Driving is a complex skill, as indicated by Stinchcombe and colleagues in their letter. It requires the integration of sensory inputs, cognitive processing, and motor execution. Although our title is broad, we clearly indicate that our findings only address a single component of driving, namely reactive driving. We also indicate that these findings are based on a simulated task and recommend that future studies should examine the contribution of motor output variability to on-road driving performance (see Considerations in the Discussion section). Thus, we share the consideration of Stinchcombe and colleagues that the current results only address a small portion of the driving complexity. Stinchcombe and colleagues (1) also raised the following concerns, which we address below:

Surrogate Measure of Driving

We chose reactive driving as our model functional task (clearly indicated in the Introduction section) because it is performed daily during car following (8). During this part of driving, the driver must respond to unexpected visual stimuli with accurate and consistent movements. Our goal was to decompose the contribution of sensory, cognitive, and motor components, to the age-related impairments in reactive driving. To accomplish this, it was essential that we use a simulated task so we could control for extraneous variables (eg, number of stimuli presented, driving conditions, distractors unrelated to the task) that could influence our results.

Our goal was not to predict crash risk or on-road driving performance. Rather, we sought to determine if motor output variability, a factor that has been ignored in the driving literature, is important for a simulated driving task that requires the integration of visual inputs, cognitive processing, and motor execution. The main point of our study is that in older adults, the motor control deficit, as quantified by motor output variability, predicts their impaired ability to react in a simulated driving task, whereas strength does not. Throughout the article, we do not make any claims that motor control deficit in older adults is a predictor of on-road driving performance. Rather, we provide evidence to driving researchers, such as Stinchcombe and colleagues, that an interesting variable to consider in aging-related reactive driving impairments, is motor output variability.

Behavioral Adaptation

We appreciate the fact that humans adapt their behavior in response to their limitations. This is not unique to aging and driving. It occurs for walking or postural control. For example, individuals with impaired leg muscle control may hold on the stair handle rail while ascending and descending stairs, whereas healthy individuals will not. However, to understand the underlying mechanisms that could contribute to the age-related impairments, young and older adults need to perform the task under identical situations. Using a well-controlled laboratory task that simulates reactive driving allows us to perform such comparisons and better understand the underlying mechanisms with minimal danger to the participants.

Methodological Issues

Stinchcombe and colleagues were concerned with the cognitive health of older drivers. We would like to assure them, as well as the readers, that the older adults we tested in this project were all cognitively healthy. We have been testing older adults for the last 20 years and we routinely use questionnaires (e.g., Mini Mental) to exclude older adults with cognitive deficits. The older participants in this study were cognitively healthy, self-dwelling, and current drivers. The results presented in Figure 2B provide evidence for the cognitive health of older adults. Figure 2B shows the premotor response time for each participant in this study, which is a measure that quantifies cognitive processing. Only five of the older adults were slower than the young adults. If we corrected for a family-wise error (see comments below), then the reported differences for premotor response time will not be significant. This will argue that older adults were as cognitively fast in processing the visual information as young adults.

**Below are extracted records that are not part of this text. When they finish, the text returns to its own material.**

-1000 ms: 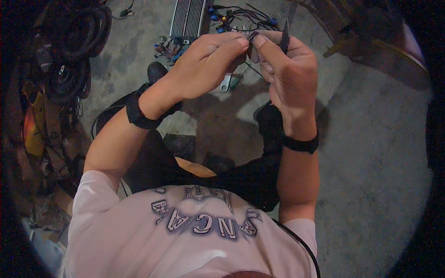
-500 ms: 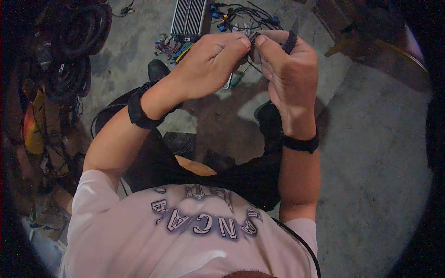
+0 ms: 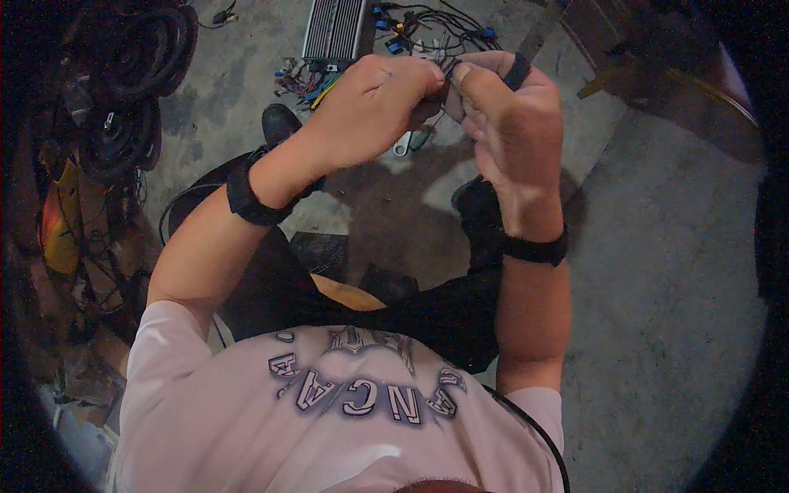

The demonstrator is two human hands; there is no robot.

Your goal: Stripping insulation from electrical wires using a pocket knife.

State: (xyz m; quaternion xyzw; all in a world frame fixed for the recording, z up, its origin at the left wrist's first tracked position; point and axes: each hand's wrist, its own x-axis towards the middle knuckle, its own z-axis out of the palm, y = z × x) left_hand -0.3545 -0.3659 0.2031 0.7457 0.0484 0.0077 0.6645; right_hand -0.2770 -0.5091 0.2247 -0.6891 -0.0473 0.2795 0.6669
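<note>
My left hand (image 3: 378,103) is closed in a pinch, its thumb and fingertips meeting at the upper middle of the view. Opposite it, my right hand (image 3: 518,115) pinches too, fingers curled under the thumb. Between the two sets of fingertips is a thin dark wire (image 3: 449,67); its ends are mostly hidden by the fingers. A black strip (image 3: 517,72) lies across a finger of my right hand. Both wrists wear black bands. Below the hands, on the floor, are a wrench-like metal tool end (image 3: 402,146) and a small green-handled tool (image 3: 422,137), both partly covered.
A finned silver metal box (image 3: 335,31) with colored wires and connectors (image 3: 308,86) sits on the concrete floor ahead. Right of it lies a tangle of black cables (image 3: 448,20) with blue plugs. Dark coiled hoses or tires (image 3: 123,131) are at the left, and a board-like object (image 3: 649,66) at upper right.
Both hands have shifted only slightly, still pinching close together. The left hand has moved a little up, showing more of the metal tool end below.
</note>
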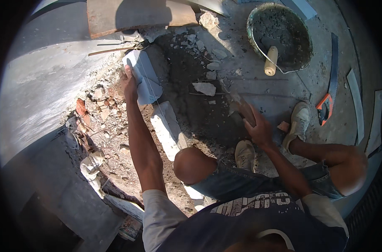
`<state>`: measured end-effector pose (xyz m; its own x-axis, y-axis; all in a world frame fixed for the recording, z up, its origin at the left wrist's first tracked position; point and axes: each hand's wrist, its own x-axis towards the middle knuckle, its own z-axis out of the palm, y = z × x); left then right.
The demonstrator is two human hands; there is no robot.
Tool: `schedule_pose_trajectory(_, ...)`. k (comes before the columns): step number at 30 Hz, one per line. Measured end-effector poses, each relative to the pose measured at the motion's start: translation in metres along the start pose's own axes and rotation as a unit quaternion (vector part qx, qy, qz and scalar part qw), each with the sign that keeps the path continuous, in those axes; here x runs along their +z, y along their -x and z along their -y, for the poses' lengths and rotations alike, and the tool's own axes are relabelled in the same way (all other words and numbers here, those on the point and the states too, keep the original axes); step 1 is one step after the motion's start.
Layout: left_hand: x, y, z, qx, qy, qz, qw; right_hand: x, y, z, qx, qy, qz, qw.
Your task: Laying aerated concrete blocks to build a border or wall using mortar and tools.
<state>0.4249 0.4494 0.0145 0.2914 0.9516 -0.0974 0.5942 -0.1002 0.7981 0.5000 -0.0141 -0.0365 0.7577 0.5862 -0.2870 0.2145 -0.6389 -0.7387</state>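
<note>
At the far left of the trench, my left hand [130, 83] grips the edge of a pale, smooth block [147, 80]. Its thumb lies on the block, and the other fingers are partly hidden. A thin string line [156, 98] runs across the block and on over a row of white blocks [165, 126] nearer my knee. My right hand [260, 131] is closed round a wooden-handled tool [246, 110], held above the dark ground to the right of the block. The tool's head is blurred, so its kind is unclear.
A bucket of wet grey mortar [279, 29] stands at the upper right, with a wooden handle [271, 61] at its rim. A handsaw [325, 107] lies beyond my foot. Rubble [105, 105] lines the left wall, and a board [142, 17] lies at the top.
</note>
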Motion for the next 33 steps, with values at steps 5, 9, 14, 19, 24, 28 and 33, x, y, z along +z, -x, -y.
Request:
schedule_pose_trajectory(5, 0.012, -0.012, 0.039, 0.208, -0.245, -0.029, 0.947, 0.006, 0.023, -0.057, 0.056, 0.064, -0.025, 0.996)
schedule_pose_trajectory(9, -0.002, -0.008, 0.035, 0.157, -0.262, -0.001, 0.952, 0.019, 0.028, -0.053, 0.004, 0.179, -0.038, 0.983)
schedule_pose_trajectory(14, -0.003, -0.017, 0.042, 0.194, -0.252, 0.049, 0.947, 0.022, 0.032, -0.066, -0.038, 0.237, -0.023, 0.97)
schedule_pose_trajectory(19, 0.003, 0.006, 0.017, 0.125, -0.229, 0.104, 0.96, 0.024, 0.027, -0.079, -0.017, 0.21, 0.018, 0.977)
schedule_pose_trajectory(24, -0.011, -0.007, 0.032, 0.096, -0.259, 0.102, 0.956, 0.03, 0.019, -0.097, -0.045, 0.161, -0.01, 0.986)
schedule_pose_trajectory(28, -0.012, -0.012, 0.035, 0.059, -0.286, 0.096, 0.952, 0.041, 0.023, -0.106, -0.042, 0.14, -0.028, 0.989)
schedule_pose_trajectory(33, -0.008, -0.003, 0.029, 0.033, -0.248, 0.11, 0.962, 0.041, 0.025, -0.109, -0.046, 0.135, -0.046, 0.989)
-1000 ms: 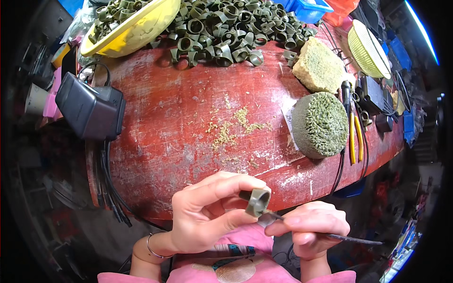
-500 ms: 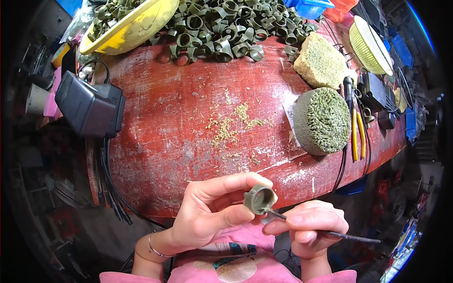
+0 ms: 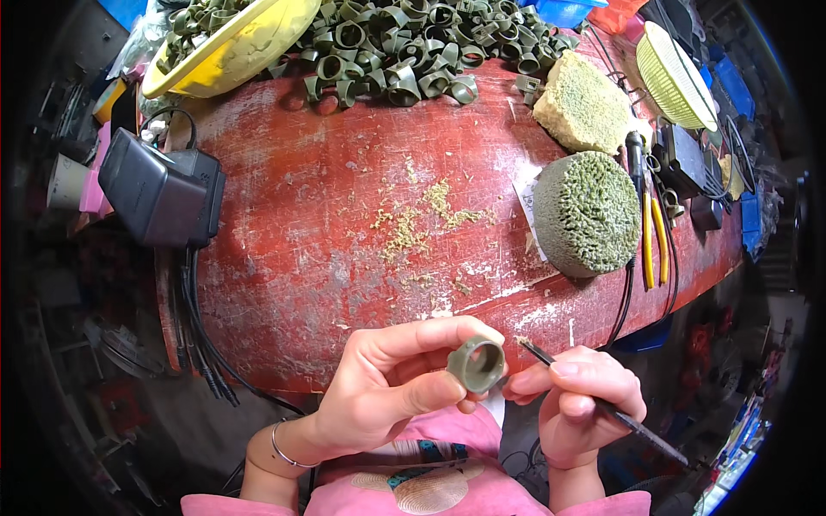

An additional concern was part of the statistics used. Specifically, they were concerned that we didn’t use a correction for multiple comparisons for the results presented in Figure 1. The possible family-wise error would have happened for the results presented for Figure 1B and C, because the task was similar for those two variables. This will bring the alpha level to p = .025, which would have made only the results in Figure 1B, borderline insignificant (p = .03). Independent of whether gas pedal variability was statistically significant or not in Figure 1B, the point remains the same, which is evident in Figure 4A–D. Motor output variability is associated with reactive driving impairments and not strength. Similarly, we would like to acknowledge that we haven’t corrected for multiple comparisons for the Results presented in Figure 2A–D. Again, this has no effect to the findings of the study, because the main variable of the study was the composite value from all the variables presented in Figure 2A–D. Therefore, the main point of the article remains valid. Increased motor output variability and not strength deficits predict the age-related impairments observed during a simulated reactive driving task.

In summary, we do not argue that these findings will translate to on-road driving. That remains to be tested. We do however argue that variability is an important and understudied component of reactive driving. Future studies should examine whether motor output variability is a predictor of on-road driving performance in older adults.